:: The data
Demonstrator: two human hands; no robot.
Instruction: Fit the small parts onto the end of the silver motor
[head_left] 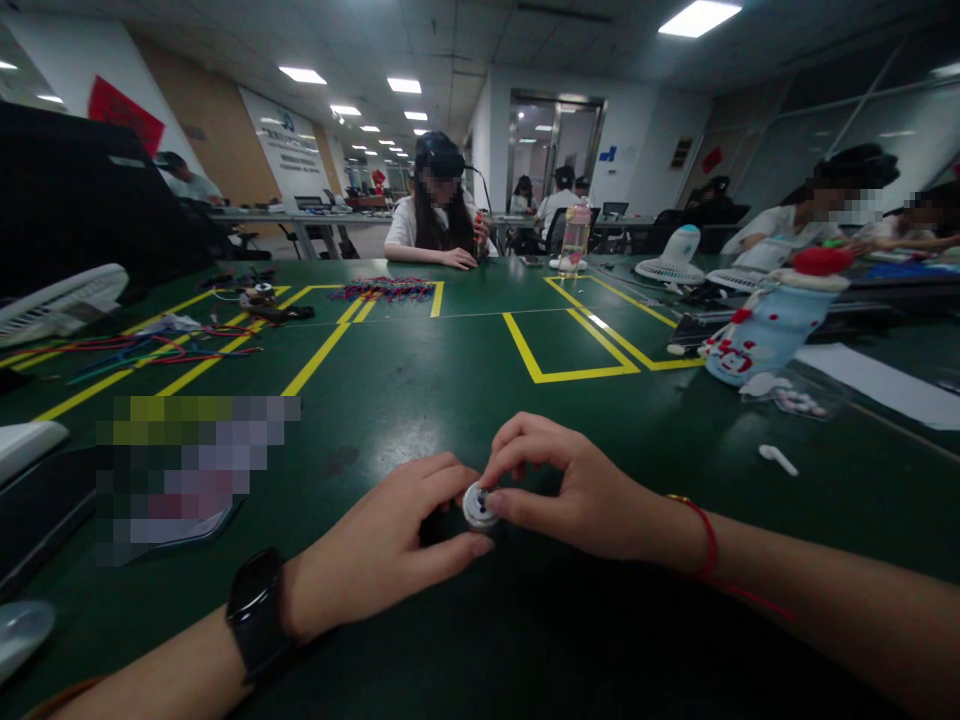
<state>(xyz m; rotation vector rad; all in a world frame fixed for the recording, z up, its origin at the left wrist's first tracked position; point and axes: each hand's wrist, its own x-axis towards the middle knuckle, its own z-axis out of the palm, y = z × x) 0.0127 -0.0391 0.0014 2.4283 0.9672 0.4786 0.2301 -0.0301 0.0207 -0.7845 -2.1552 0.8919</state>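
Observation:
A small round silver-white part with dark openings in its top face stands upright close to the green tabletop. My left hand is closed around its side, thumb in front and fingers behind. From the right, my right hand reaches over with thumb and index finger pinched together at the part's top. Whatever lies between those two fingertips is too small and covered to name.
Yellow tape lines mark the green table. Several coloured wires lie left, a wire bundle farther back. At right are a blue bottle, a white earbud and a paper sheet. A person sits opposite.

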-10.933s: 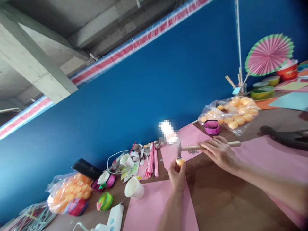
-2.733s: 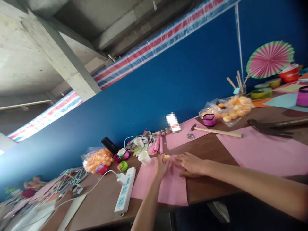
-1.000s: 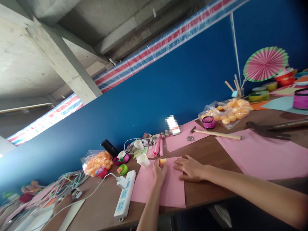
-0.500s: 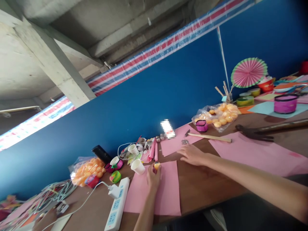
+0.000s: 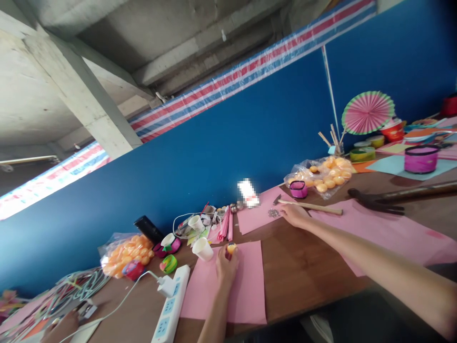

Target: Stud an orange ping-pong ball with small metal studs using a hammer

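Left hand: left hand [image 5: 226, 267] rests on a pink paper sheet [image 5: 246, 290], fingers closed round a small orange plastic ball [image 5: 232, 247] held at the fingertips, above the palm.
Ball vs. left hand: at the far tip of the hand, touching thumb and fingers; a white paper cup [image 5: 202, 248] stands just beside it, to the left.
Right hand: right hand [image 5: 294, 215] stretched far forward and to the right of the left hand, fingers loosely spread, holding nothing I can make out.
Hammer: small wooden-handled hammer [image 5: 309, 206] lies flat just beyond the right fingertips; whether it is touched I cannot tell. Long axis runs left-right, metal head at the left end, nearest the fingers.
Nails: small heap of metal nails or tacks [image 5: 273, 213] just left of the right hand.
Nearer hand: right hand is much nearer the hammer; left hand is well apart from it.
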The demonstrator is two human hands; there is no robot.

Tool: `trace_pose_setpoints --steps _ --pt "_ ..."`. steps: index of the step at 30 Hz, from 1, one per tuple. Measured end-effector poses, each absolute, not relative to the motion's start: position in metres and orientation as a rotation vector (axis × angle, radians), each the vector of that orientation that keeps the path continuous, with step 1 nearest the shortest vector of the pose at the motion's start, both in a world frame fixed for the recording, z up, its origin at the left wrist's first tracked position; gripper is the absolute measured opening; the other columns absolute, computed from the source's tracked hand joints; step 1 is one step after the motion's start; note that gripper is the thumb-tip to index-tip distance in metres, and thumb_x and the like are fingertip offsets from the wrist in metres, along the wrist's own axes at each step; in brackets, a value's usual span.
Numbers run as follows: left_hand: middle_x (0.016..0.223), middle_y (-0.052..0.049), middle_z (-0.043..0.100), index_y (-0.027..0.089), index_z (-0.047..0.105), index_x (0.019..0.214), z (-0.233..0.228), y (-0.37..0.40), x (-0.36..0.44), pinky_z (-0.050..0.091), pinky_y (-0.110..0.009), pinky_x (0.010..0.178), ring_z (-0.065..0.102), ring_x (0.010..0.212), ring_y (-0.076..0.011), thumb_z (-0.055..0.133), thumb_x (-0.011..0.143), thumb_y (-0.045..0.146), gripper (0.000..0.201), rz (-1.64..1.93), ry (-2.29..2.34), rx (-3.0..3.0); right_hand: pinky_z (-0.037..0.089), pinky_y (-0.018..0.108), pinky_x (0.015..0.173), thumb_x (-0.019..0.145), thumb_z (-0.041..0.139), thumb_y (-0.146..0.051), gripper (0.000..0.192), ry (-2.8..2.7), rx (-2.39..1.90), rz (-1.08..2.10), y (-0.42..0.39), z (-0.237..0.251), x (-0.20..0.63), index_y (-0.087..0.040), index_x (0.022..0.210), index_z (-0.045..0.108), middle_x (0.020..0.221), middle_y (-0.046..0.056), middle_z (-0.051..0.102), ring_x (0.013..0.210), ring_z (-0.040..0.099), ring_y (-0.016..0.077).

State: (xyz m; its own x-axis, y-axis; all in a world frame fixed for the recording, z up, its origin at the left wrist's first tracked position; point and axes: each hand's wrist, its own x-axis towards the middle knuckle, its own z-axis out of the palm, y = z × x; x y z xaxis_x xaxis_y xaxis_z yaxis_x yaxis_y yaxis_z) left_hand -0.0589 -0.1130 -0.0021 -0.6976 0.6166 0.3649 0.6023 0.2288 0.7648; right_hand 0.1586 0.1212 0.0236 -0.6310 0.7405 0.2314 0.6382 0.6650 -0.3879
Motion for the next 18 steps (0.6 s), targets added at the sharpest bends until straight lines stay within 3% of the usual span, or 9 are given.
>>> trace_pose_setpoints --steps 18 --pt "0.099 -0.014 0.062 0.013 0.061 0.098 -0.003 -0.114 -0.059 0.046 -0.036 0.081 0.059 0.090 -0.0240 0.056 0.069 0.041 0.041 1.515 2.430 1.234 0.038 0.027 0.066 0.080 0.044 -0.022 0.022 -2.501 -1.245 0.365 0.118 0.028 0.143 -0.020 0.085 0.065 0.089 0.007 0.065 0.083 0.058 0.0207"
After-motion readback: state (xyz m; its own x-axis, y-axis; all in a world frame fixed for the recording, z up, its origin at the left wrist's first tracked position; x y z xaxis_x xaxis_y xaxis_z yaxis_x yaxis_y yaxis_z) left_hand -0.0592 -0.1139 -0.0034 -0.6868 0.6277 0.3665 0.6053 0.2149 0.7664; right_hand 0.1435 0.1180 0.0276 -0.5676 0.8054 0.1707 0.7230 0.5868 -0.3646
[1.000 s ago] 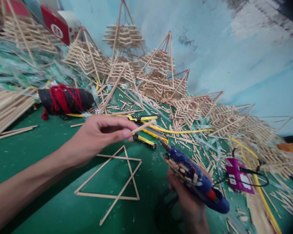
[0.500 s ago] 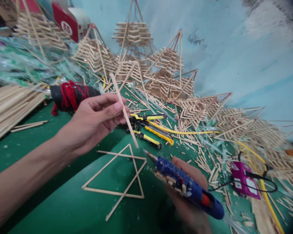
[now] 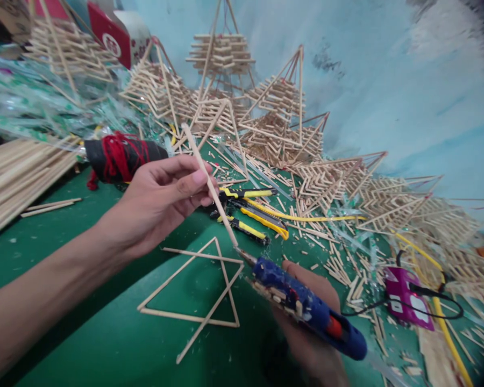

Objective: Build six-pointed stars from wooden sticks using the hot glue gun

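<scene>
Between thumb and fingers, my left hand pinches a thin wooden stick, tilted with its lower end toward me. That lower end meets the nozzle of a blue glue gun, which my right hand grips from below and behind. Below the stick, a star-like frame of joined sticks lies flat on the green table: a triangle crossed by two more sticks that meet at the right. My right fingers are partly hidden behind the gun.
Behind my left hand are yellow-black pliers, a yellow cutter and a dark roll wound with red yarn. Long sticks lie at left. Stacked stick structures line the wall. A purple power block sits at right among offcuts.
The stick's lower end has come down and right to the glue gun's nozzle; a small gap showed between them before. The frame on the table stays put.
</scene>
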`<action>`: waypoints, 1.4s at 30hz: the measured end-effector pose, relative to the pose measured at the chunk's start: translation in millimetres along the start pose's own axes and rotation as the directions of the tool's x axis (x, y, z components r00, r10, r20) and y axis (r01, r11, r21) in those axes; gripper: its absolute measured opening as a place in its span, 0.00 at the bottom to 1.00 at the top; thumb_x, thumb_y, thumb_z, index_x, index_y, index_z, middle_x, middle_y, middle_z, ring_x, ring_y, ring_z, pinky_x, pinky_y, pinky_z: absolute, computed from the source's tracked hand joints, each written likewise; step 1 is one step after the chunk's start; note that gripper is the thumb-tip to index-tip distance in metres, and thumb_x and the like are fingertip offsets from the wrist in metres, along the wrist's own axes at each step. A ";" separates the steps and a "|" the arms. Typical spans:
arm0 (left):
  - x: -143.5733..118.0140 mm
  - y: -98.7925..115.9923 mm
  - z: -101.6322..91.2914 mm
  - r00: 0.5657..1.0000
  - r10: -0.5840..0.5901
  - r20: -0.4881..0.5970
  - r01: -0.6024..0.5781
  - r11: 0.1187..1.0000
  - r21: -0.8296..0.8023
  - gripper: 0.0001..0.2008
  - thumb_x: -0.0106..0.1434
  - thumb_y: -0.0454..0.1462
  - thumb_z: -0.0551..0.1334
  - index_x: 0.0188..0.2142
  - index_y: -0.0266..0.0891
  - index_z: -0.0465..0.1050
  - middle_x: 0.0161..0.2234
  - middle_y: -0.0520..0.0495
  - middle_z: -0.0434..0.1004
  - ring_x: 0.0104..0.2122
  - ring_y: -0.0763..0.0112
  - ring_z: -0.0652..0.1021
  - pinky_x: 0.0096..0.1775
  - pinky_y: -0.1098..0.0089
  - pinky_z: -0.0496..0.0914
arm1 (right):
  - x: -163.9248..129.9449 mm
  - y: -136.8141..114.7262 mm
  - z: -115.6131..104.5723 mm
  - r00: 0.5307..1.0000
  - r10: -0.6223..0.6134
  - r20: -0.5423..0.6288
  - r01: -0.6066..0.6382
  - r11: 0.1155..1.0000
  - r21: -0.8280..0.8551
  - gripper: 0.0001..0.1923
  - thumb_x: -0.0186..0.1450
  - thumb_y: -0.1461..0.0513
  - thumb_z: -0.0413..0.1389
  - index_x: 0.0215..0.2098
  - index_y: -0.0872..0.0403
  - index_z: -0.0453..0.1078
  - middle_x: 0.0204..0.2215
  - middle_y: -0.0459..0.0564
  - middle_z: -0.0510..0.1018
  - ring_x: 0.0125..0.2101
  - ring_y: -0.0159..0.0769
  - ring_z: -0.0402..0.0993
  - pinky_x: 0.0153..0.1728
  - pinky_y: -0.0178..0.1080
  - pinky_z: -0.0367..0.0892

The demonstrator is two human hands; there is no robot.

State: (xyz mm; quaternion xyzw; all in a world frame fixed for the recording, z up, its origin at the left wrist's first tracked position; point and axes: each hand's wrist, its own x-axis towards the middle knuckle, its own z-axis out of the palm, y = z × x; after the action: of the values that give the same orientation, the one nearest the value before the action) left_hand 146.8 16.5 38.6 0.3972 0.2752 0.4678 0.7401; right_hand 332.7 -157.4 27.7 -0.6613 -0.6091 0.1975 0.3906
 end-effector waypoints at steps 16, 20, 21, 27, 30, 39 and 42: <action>-0.3 -1.1 -0.6 0.999 -0.030 0.016 0.030 0.999 -0.015 0.14 0.51 0.38 0.80 0.32 0.34 0.81 0.28 0.53 0.80 0.30 0.78 0.81 0.33 0.81 0.79 | -2.3 1.8 -0.7 0.999 0.049 0.003 -0.049 0.998 -0.028 0.20 0.65 0.55 0.55 0.22 0.49 0.51 0.17 0.38 0.60 0.17 0.27 0.57 0.18 0.33 0.49; 0.7 -1.8 -1.0 0.999 -0.049 0.022 0.049 0.998 -0.031 0.11 0.54 0.36 0.79 0.32 0.34 0.81 0.28 0.53 0.80 0.30 0.78 0.81 0.33 0.81 0.78 | -0.5 -1.3 -1.7 1.000 0.022 0.012 -0.022 0.999 0.024 0.21 0.67 0.51 0.54 0.22 0.49 0.53 0.17 0.38 0.60 0.17 0.27 0.57 0.17 0.33 0.51; 0.8 -2.0 -1.1 0.998 -0.053 0.021 0.054 0.998 -0.034 0.10 0.54 0.36 0.78 0.32 0.34 0.81 0.28 0.53 0.80 0.29 0.78 0.81 0.33 0.81 0.78 | -0.2 -1.9 -1.8 1.000 0.016 0.008 -0.016 0.999 0.035 0.21 0.68 0.51 0.54 0.22 0.49 0.53 0.17 0.38 0.60 0.17 0.27 0.57 0.17 0.33 0.51; 1.1 -2.1 -0.3 0.995 -0.095 -0.013 0.094 0.995 -0.043 0.13 0.49 0.37 0.81 0.32 0.35 0.83 0.28 0.53 0.82 0.29 0.78 0.81 0.35 0.81 0.80 | -0.4 -2.1 -1.2 0.999 0.029 -0.020 -0.028 0.999 0.014 0.21 0.68 0.52 0.54 0.22 0.49 0.53 0.17 0.39 0.60 0.17 0.28 0.57 0.18 0.34 0.51; 0.9 -1.8 -0.3 0.994 -0.112 -0.015 0.111 0.992 -0.056 0.14 0.48 0.37 0.81 0.32 0.35 0.83 0.29 0.53 0.82 0.30 0.77 0.82 0.34 0.82 0.80 | -0.8 -1.6 -1.9 0.999 0.035 -0.008 -0.035 0.999 0.032 0.20 0.67 0.52 0.54 0.23 0.49 0.54 0.17 0.39 0.61 0.17 0.29 0.58 0.18 0.34 0.52; 1.8 -3.6 -1.6 0.991 -0.132 0.003 0.131 0.986 -0.101 0.12 0.52 0.33 0.79 0.35 0.34 0.83 0.31 0.51 0.84 0.31 0.76 0.84 0.34 0.82 0.80 | -3.6 2.1 -2.4 0.999 0.048 -0.012 -0.048 0.999 0.005 0.18 0.64 0.55 0.55 0.23 0.49 0.51 0.17 0.39 0.62 0.17 0.27 0.59 0.19 0.34 0.53; 1.9 -3.7 -2.1 0.991 -0.137 0.009 0.137 0.984 -0.111 0.08 0.55 0.32 0.77 0.35 0.33 0.83 0.31 0.50 0.84 0.31 0.76 0.84 0.34 0.82 0.80 | -2.2 0.9 -2.4 0.999 0.031 -0.022 -0.030 0.999 0.022 0.18 0.64 0.55 0.55 0.23 0.49 0.52 0.17 0.38 0.61 0.16 0.28 0.59 0.18 0.34 0.53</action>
State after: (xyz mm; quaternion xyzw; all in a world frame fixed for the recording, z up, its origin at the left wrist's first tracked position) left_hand 147.7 18.0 34.3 0.3356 0.2747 0.4301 0.7918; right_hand 334.7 -160.2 28.0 -0.6685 -0.5924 0.2025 0.4016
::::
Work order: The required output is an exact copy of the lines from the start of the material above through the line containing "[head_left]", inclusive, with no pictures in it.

Exercise output:
Demonstrator: two human hands; no robot.
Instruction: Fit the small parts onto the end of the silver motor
[head_left] 

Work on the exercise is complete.